▶ _WHAT THE TASK ASKS_: The line containing "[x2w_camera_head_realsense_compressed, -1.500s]" marks the start; please restate exactly that line and only the lines following it through the end of the material below.

▶ _INPUT DATA_:
+-------+

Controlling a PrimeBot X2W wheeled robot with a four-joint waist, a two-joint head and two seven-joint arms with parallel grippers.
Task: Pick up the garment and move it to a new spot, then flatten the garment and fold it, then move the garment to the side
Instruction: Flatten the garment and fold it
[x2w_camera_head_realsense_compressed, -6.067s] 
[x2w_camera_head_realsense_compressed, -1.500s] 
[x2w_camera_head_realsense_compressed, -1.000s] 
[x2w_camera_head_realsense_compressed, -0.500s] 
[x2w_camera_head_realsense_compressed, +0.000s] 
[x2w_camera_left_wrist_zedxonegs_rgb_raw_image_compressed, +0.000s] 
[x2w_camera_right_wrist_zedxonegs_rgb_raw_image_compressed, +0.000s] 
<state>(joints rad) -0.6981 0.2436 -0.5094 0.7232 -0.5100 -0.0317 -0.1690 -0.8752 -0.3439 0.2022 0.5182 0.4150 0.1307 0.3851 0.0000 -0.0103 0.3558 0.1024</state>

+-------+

▶ _RESULT BELOW_:
[x2w_camera_head_realsense_compressed, -1.500s] 
[x2w_camera_head_realsense_compressed, -1.000s] 
[x2w_camera_head_realsense_compressed, -0.500s] 
[x2w_camera_head_realsense_compressed, +0.000s] 
[x2w_camera_left_wrist_zedxonegs_rgb_raw_image_compressed, +0.000s] 
[x2w_camera_right_wrist_zedxonegs_rgb_raw_image_compressed, +0.000s] 
<state>(joints rad) -0.6981 0.2436 -0.5094 0.7232 -0.5100 -0.0317 -0.1690 -0.8752 -0.3439 0.2022 0.5182 0.4150 0.1307 0.3851 0.0000 -0.0103 0.3558 0.1024</state>

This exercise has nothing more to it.